Kay and I were at the free lunch counter of the Fifth Avenue Hotel, Boyde having been called away to do something at his Baptist church, when Bob Mantell strolled up, bringing a tall, grey-haired man with him. The next minute he was introducing me to Cecil Clay, with a remark to the effect that he must surely have known my father, and that I surely must know Mr. Clay's famous book on whist. Cecil Clay, anyhow, was a kindly old Englishman, and evidently was aware how the land lay with us, for a few minutes later he had given me a card to Laffan, manager of the New York Sun. "Go and see him the day after to-morrow," he said. "Meanwhile I'll write him a line about you."

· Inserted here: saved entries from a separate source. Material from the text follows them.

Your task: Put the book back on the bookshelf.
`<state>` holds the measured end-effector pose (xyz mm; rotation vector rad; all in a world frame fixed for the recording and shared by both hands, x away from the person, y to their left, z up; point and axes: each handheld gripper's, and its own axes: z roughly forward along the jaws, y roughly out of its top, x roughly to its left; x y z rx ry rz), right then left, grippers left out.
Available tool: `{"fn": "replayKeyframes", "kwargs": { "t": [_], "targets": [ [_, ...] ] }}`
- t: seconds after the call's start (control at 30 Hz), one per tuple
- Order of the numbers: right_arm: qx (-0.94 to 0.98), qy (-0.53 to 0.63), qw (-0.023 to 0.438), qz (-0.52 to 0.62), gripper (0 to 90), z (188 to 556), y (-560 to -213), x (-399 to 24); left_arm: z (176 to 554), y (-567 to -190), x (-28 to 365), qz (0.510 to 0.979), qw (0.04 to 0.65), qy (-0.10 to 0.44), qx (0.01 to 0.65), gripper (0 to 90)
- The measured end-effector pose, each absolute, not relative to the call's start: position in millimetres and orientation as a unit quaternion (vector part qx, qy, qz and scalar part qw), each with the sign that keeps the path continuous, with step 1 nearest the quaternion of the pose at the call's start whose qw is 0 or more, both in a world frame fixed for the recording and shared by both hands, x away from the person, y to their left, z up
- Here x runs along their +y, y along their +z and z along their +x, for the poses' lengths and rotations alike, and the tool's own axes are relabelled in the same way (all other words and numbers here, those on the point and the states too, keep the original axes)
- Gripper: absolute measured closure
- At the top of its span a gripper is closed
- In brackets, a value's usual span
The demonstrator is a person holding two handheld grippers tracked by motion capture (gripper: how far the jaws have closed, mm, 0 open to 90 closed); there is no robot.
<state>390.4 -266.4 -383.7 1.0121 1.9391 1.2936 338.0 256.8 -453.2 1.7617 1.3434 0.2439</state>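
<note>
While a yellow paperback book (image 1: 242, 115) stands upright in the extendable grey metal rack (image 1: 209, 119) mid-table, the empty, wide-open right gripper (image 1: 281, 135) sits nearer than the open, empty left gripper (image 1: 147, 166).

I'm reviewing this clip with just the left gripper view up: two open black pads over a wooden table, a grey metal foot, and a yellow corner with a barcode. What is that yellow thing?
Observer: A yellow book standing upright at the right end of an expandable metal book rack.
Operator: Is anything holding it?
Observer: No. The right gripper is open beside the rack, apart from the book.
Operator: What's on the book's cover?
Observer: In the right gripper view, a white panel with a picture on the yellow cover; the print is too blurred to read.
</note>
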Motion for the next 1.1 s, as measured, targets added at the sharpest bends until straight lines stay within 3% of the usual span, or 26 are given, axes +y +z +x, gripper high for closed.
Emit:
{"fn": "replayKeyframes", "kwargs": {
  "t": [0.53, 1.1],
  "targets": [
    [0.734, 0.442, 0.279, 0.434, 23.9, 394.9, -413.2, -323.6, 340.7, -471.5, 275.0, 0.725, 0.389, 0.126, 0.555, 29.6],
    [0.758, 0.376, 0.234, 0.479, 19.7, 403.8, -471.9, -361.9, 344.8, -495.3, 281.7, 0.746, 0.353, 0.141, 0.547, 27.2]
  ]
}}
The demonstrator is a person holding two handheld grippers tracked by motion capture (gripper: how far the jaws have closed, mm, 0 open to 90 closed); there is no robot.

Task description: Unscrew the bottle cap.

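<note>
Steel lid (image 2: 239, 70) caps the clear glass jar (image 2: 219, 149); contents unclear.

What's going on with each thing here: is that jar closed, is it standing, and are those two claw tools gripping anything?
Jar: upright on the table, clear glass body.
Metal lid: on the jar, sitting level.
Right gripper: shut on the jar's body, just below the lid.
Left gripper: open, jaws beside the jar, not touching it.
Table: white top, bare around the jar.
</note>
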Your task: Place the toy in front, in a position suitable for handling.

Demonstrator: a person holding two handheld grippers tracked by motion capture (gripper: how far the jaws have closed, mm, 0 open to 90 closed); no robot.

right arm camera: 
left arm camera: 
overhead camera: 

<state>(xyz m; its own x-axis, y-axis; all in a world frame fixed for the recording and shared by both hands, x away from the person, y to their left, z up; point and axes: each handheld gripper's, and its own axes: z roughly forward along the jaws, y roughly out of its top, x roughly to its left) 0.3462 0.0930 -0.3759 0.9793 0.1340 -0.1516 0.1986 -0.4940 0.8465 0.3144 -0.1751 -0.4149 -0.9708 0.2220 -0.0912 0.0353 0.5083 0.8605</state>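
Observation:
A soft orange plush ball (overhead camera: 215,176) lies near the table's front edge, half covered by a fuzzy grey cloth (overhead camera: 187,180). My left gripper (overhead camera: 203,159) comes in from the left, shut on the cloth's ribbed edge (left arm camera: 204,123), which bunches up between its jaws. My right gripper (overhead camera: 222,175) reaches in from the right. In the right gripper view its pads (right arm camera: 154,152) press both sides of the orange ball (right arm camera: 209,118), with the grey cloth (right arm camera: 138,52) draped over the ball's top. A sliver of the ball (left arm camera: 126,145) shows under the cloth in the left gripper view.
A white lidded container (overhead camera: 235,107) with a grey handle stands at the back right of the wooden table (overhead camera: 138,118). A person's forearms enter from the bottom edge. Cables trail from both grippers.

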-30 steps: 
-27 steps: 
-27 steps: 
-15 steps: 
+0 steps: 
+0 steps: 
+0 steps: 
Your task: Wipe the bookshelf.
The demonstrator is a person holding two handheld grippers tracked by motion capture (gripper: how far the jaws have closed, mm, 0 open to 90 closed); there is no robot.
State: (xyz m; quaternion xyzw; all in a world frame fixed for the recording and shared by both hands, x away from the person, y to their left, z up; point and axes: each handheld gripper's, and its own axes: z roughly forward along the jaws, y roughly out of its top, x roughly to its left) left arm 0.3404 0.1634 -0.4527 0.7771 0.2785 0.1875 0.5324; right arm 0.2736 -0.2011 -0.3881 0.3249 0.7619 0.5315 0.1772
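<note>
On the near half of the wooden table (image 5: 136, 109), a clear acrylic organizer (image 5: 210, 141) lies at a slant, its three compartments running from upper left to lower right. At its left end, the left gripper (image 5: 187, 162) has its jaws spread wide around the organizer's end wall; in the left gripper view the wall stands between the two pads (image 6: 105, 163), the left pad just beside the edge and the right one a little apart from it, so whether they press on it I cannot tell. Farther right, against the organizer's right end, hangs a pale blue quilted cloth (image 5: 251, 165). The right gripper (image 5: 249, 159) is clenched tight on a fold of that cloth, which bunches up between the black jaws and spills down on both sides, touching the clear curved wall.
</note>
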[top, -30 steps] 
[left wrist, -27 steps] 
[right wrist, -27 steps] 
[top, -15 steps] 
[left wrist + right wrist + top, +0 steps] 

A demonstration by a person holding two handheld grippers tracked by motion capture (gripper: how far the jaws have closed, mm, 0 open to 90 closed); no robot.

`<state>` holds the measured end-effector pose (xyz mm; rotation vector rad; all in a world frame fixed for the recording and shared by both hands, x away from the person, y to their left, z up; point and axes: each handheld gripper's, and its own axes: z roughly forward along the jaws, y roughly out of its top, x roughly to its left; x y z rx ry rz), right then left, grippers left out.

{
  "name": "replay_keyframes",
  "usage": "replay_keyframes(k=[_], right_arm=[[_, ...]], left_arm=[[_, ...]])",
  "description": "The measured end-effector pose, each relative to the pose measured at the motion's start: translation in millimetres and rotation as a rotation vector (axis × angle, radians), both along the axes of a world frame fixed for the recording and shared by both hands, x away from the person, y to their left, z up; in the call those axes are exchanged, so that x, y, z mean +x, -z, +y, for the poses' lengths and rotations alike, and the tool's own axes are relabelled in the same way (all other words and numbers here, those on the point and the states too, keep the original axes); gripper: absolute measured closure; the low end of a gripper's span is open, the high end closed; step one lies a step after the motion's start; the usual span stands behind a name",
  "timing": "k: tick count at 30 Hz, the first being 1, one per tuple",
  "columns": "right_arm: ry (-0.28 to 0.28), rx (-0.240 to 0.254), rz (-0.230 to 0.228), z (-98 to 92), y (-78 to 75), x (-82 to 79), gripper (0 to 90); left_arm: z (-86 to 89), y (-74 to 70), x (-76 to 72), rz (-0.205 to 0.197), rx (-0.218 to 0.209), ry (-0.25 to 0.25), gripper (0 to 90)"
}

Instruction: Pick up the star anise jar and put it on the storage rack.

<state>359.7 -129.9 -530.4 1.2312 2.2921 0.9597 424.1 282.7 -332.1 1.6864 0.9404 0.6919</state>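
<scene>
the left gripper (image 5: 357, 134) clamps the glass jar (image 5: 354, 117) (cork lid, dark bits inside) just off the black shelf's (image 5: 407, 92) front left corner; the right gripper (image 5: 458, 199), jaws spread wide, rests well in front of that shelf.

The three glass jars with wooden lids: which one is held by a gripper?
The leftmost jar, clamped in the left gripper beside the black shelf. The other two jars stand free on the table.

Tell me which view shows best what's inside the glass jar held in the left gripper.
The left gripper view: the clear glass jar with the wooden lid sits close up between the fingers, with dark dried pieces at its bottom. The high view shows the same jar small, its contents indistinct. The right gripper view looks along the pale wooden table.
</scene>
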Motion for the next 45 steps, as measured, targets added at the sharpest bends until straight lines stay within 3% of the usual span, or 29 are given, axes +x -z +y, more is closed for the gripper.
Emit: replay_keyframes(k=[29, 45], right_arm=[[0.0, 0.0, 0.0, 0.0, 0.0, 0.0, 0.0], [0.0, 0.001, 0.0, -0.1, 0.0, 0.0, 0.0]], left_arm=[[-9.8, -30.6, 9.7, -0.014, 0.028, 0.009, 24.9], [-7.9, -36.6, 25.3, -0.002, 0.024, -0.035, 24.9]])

Had it been possible to go then and there I should have felt more confidence and less nervousness than when I called at the appointed hour. The interval, with its hopeful anticipation and alternate dread, was a bad preparation for appearing at my best. After a few questions, however, Mr. Laffan, a man of very powerful position in the newspaper world, a great art collector and connoisseur, head, too, of the Laffan News Bureau, said that Mr. McCloy, managing editor of the Evening Sun, would give me a trial as a reporter, and I could start next Monday—four days away—at fifteen dollars a week. I had mentioned that I knew French and German, and could write shorthand. He spoke to me in both languages, but, luckily, he did not think of testing the speed and accuracy of my self-taught Pitman.

On the staff of a great New York newspaper! That it was anti-British and pro-Tammany did not bother me. A reporter! A starting salary of £3 a week that might grow! I wrote the news to my father that very afternoon, and that night Kay, Boyde and I had almost a festive dinner at Krisch's restaurant—that is, we ended with sweets and coffee. The following day I spent practising my rusty shorthand, about 90 words a minute being my best speed consistent with legibility. Would it be fast enough? I might have spared myself the trouble for all the use shorthand was to me on the Evening Sun during the two years I remained with it. Only once—much later, when I was with the New York Times, did it prove of value, securing for me on that occasion an increase of salary. . . . The slogan of the Sun, printed on each copy was, "If you See it in the Sun it is so!" accuracy the strong point. The Times preferred a moral tinge: "All the News that's Fit to Print." Both mottoes were faithfully observed and rigidly practised.